- **Record set**:
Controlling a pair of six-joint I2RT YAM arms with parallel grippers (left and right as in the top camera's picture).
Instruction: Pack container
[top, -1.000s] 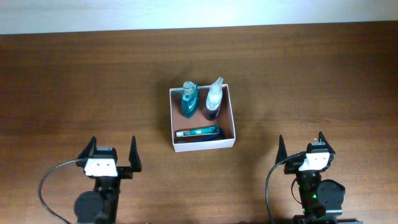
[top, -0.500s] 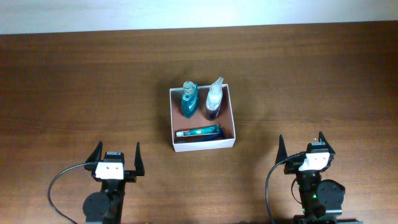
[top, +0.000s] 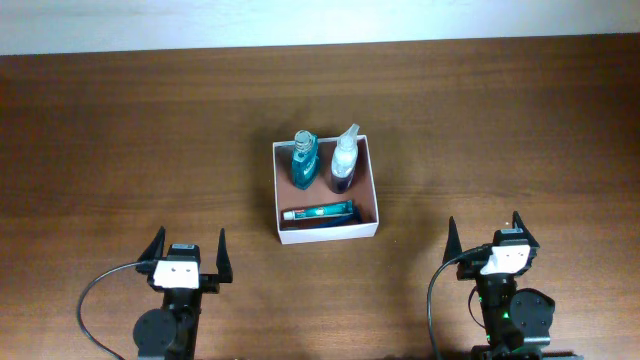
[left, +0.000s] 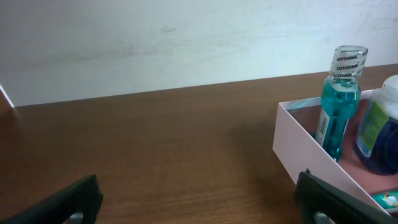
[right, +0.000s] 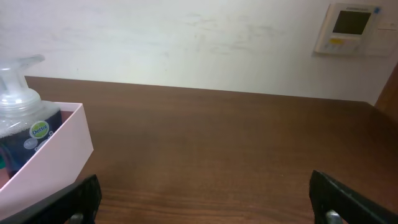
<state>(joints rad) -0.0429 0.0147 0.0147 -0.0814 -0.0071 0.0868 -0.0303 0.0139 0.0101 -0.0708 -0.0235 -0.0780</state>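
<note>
The container (top: 372, 196) is a shallow white box with a reddish-brown floor at the table's middle. Inside it stand a teal mouthwash bottle (top: 304, 160) and a clear pump bottle with dark liquid (top: 343, 160) at the far side. A teal toothpaste tube (top: 318, 212) lies along the near wall. The box also shows in the left wrist view (left: 305, 146) and the right wrist view (right: 53, 155). My left gripper (top: 187, 247) is open and empty near the front edge, left of the box. My right gripper (top: 484, 233) is open and empty at the front right.
A white wall (left: 186, 43) runs behind the table's far edge. A thermostat panel (right: 351, 28) hangs on the wall at the right. The brown wooden table (top: 130, 140) surrounds the box on all sides.
The left arm has drawn back and a little to the right, then stopped. The right arm and the box's contents have not moved.
</note>
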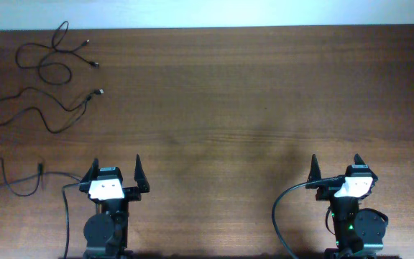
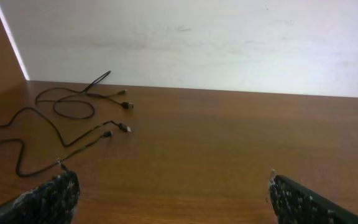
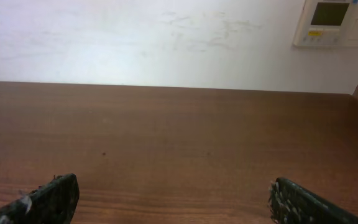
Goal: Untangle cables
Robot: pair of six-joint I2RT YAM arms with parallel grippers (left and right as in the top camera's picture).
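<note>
The left gripper [image 1: 116, 164] and the right gripper [image 1: 336, 160] both stand with their jaws wide apart and hold nothing, close to the near edge of the table [image 1: 236, 101]. The cables [image 1: 90, 64] lie as loose black strands in the far left corner, well apart from the left gripper and still further from the right one. A wall panel [image 3: 333, 22] carries writing too small to read.
</note>
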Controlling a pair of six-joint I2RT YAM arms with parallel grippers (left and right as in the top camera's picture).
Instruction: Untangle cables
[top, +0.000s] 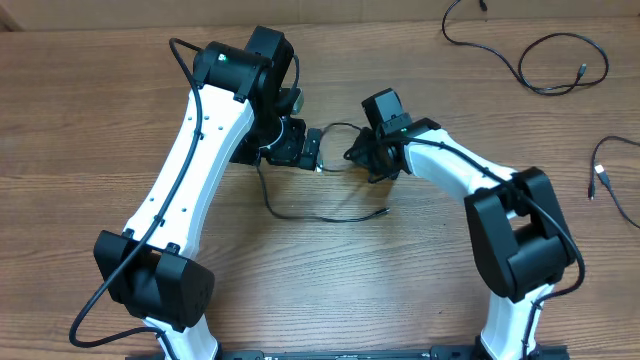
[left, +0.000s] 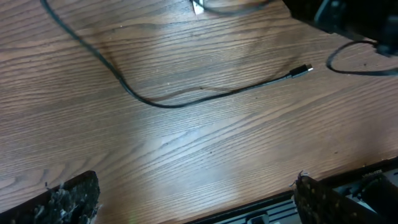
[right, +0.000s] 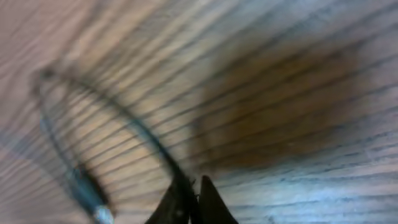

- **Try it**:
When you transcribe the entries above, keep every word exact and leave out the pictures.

- **Response**:
Controlling a pair of six-joint I2RT YAM arms with parallel grippers (left and right as in the top camera's picture).
Instruction: Pack container
[top, -1.000s] 
[top, -0.500s] 
[top, +0.000s] 
[left, +0.000s] 
[right, +0.000s] 
<state>(joints rad) -0.0429 0.0147 0.0147 -0.0814 -0.0071 0.0868 -0.0303 0.0139 0.0101 -0.0708 -0.0235 -0.0780</state>
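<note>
The container (top: 372, 196) is a shallow white box with a reddish-brown floor at the table's middle. Inside it stand a teal mouthwash bottle (top: 304, 160) and a clear pump bottle with dark liquid (top: 343, 160) at the far side. A teal toothpaste tube (top: 318, 212) lies along the near wall. The box also shows in the left wrist view (left: 305, 146) and the right wrist view (right: 53, 155). My left gripper (top: 187, 247) is open and empty near the front edge, left of the box. My right gripper (top: 484, 233) is open and empty at the front right.
A white wall (left: 186, 43) runs behind the table's far edge. A thermostat panel (right: 351, 28) hangs on the wall at the right. The brown wooden table (top: 130, 140) surrounds the box on all sides.
The left arm has drawn back and a little to the right, then stopped. The right arm and the box's contents have not moved.
</note>
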Goal: Untangle cables
Robot: pair of six-joint I2RT YAM arms with parallel grippers (left and right as in the top camera's picture).
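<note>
The left gripper [image 1: 116, 164] and the right gripper [image 1: 336, 160] both stand with their jaws wide apart and hold nothing, close to the near edge of the table [image 1: 236, 101]. The cables [image 1: 90, 64] lie as loose black strands in the far left corner, well apart from the left gripper and still further from the right one. A wall panel [image 3: 333, 22] carries writing too small to read.
</note>
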Controlling a pair of six-joint I2RT YAM arms with parallel grippers (left and right as in the top camera's picture).
Instruction: Untangle cables
[top, +0.000s] 
[left, +0.000s] 
[right, +0.000s] 

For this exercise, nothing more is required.